FDA has officially launched its PreCheck Pilot Program, which is designed to bolster the domestic pharmaceutical supply chain by streamlining the regulatory assessment process for manufacturing facilities based in the United States.1 By providing enhanced regulatory predictability and early engagement, the program aims to facilitate the construction of domestic sites and expedite the evaluation of manufacturing elements before a specific product application is even filed.

Is this a strategic shift toward onshoring?

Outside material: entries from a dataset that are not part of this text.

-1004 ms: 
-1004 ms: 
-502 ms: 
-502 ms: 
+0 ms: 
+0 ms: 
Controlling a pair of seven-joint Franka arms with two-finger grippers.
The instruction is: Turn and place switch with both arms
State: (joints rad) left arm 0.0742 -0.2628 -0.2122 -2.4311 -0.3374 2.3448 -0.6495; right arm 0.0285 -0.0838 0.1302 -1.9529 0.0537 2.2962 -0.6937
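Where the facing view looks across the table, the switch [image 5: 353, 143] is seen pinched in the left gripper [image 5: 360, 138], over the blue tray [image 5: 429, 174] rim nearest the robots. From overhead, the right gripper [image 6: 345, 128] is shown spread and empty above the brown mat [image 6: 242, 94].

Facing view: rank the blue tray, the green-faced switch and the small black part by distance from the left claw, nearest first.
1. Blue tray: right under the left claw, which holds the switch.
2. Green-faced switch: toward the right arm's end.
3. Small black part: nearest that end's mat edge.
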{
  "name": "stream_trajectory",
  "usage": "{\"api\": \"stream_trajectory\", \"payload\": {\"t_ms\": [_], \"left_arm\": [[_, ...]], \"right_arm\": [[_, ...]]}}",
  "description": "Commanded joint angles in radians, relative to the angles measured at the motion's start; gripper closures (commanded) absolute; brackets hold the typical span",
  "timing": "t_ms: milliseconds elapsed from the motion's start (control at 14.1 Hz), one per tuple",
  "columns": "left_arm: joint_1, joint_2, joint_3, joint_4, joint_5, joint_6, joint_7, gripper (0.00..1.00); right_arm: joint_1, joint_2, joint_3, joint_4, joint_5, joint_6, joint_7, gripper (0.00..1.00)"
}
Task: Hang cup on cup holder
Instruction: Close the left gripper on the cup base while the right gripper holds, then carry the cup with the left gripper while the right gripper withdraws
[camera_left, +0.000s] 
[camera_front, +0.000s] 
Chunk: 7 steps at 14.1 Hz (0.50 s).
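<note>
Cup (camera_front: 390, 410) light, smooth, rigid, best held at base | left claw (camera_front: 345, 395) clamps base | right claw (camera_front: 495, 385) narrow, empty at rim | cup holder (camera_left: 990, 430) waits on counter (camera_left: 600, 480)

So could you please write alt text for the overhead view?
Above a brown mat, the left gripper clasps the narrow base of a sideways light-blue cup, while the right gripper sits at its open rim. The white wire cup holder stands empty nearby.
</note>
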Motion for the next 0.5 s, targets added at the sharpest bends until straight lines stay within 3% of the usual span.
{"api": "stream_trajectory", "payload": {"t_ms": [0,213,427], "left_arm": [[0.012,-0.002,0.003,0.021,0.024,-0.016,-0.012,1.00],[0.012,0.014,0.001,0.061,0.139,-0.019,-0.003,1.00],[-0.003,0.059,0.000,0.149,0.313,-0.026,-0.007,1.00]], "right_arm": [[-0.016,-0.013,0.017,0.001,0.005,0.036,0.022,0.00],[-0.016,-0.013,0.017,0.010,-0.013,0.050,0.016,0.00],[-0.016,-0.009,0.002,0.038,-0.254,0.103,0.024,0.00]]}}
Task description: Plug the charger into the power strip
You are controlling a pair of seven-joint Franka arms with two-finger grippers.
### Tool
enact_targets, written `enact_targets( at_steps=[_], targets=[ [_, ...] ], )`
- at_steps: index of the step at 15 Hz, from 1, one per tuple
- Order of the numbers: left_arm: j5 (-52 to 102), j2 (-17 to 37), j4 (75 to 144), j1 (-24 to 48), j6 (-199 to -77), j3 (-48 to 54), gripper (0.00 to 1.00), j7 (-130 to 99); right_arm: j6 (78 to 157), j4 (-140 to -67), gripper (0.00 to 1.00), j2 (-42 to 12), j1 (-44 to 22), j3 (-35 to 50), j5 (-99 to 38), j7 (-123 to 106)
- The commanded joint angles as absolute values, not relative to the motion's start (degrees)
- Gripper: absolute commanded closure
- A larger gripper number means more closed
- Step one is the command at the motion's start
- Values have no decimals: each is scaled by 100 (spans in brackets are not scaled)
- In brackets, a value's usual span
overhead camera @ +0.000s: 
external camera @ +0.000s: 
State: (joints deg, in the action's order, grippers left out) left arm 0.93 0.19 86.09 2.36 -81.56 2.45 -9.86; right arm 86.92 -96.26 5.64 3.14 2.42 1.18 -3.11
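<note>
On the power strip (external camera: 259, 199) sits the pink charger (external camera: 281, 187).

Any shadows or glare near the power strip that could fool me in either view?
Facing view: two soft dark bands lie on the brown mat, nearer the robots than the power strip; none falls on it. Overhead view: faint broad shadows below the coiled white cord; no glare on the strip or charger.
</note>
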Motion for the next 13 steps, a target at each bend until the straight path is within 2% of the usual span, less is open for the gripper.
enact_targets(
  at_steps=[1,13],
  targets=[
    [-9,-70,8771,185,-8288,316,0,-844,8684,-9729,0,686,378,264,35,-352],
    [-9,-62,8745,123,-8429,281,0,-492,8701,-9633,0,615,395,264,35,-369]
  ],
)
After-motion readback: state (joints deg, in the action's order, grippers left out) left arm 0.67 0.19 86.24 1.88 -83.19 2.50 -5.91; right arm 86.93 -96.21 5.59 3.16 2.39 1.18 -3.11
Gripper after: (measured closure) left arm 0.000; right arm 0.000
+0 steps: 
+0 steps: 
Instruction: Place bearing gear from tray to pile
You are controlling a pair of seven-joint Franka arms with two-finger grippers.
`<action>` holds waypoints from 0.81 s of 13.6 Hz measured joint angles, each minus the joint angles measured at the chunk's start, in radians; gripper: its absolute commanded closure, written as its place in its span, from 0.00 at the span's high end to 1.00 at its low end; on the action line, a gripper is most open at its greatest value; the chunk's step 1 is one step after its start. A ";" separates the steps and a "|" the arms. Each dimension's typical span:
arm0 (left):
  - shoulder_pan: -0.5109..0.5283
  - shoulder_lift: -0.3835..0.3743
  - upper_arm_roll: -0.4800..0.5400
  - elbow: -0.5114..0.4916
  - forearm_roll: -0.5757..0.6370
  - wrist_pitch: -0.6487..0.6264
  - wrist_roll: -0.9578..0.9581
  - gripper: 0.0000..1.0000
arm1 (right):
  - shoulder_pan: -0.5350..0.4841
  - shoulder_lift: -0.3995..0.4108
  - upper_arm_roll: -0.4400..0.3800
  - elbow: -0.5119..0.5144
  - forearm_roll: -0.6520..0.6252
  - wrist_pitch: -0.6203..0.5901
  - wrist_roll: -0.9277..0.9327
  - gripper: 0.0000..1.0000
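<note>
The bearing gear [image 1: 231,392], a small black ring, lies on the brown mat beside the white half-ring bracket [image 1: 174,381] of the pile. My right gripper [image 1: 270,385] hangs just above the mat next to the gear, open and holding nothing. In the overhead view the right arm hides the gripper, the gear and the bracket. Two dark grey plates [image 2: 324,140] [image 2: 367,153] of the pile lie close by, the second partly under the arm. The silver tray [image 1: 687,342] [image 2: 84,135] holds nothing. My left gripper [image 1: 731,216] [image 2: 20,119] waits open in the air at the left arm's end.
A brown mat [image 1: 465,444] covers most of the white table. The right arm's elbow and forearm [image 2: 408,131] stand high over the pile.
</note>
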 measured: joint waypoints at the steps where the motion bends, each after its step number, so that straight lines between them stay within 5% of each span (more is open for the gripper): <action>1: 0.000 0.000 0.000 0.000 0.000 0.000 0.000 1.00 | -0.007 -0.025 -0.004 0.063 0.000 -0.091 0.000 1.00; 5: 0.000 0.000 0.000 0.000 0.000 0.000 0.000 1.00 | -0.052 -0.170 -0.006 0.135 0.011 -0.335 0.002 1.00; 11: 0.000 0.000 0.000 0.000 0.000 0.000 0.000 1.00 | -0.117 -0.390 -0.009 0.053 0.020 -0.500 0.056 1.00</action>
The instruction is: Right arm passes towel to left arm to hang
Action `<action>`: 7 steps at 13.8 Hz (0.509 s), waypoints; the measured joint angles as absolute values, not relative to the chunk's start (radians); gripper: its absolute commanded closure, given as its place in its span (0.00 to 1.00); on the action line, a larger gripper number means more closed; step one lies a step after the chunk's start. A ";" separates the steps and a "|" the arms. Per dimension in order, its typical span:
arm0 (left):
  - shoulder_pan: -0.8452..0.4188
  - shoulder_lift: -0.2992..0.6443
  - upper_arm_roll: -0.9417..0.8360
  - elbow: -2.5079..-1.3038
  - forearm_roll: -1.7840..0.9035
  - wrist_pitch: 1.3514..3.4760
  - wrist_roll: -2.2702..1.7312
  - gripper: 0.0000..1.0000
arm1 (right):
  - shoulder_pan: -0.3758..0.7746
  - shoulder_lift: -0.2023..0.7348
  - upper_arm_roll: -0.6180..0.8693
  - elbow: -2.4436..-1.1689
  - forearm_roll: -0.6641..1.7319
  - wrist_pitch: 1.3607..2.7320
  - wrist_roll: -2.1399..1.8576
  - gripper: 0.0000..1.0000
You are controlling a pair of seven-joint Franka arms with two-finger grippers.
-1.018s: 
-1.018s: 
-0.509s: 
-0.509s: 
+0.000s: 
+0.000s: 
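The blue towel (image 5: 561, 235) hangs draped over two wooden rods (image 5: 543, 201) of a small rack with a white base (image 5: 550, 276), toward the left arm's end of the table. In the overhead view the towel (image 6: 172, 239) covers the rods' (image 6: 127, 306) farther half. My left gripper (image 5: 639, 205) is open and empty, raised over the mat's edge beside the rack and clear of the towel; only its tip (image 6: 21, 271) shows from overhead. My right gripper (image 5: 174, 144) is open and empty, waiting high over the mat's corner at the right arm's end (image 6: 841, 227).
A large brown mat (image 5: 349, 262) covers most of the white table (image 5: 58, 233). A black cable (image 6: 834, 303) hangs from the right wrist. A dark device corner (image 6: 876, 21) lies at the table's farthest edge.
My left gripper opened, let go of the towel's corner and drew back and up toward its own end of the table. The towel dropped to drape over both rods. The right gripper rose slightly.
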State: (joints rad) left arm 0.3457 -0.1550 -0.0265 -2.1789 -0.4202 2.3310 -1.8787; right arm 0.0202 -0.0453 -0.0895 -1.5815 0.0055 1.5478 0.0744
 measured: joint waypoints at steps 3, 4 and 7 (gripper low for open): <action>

FDA Commissioner Marty Makary, M.D., M.P.H., characterized the program as a “bold step” to bring manufacturing back to the US and make the domestic sector more resilient and competitive. This program is positioned as one of several incentives the agency is deploying to strengthen the nation's drug supply.

“After 35 years of globalists taking pharmaceutical manufacturing overseas, the FDA is taking bold steps to bring it back," said FDA Commissioner Marty Makary, M.D., M.P.H, in the press release.1 “The PreCheck program is one of several powerful incentives we are providing to make the US pharmaceutical manufacturing sector more resilient and competitive.”

The two-phase framework

The PreCheck program is structured into two distinct phases to ensure comprehensive support throughout the facility development lifecycle (see Table).

What are the selection criteria?

The agency will begin conducting PreCheck activities with an initial cohort of new facilities in 2026. Selection for the program is competitive and based on alignment with national priorities.

FDA will evaluate applicants based on the following criteria:

• Product type. Facilities producing critical medications for the US market will receive priority consideration.

• Development stage. The current phase of facility development and the projected timeline for reaching the US market.

• Innovation. A focus on innovative approaches to facility development and manufacturing processes.

What role did industry feedback play?

The design of PreCheck is not a top-down mandate but a reflection of extensive industry collaboration, according to the agency. FDA incorporated feedback from a public meeting held on Sept. 30, 2025, titled “Onshoring Manufacturing of Drugs and Biological Products”. Industry stakeholders expressed strong support for early engagement during facility development and the implementation of streamlined documentation processes, both of which are now core components of the PreCheck model.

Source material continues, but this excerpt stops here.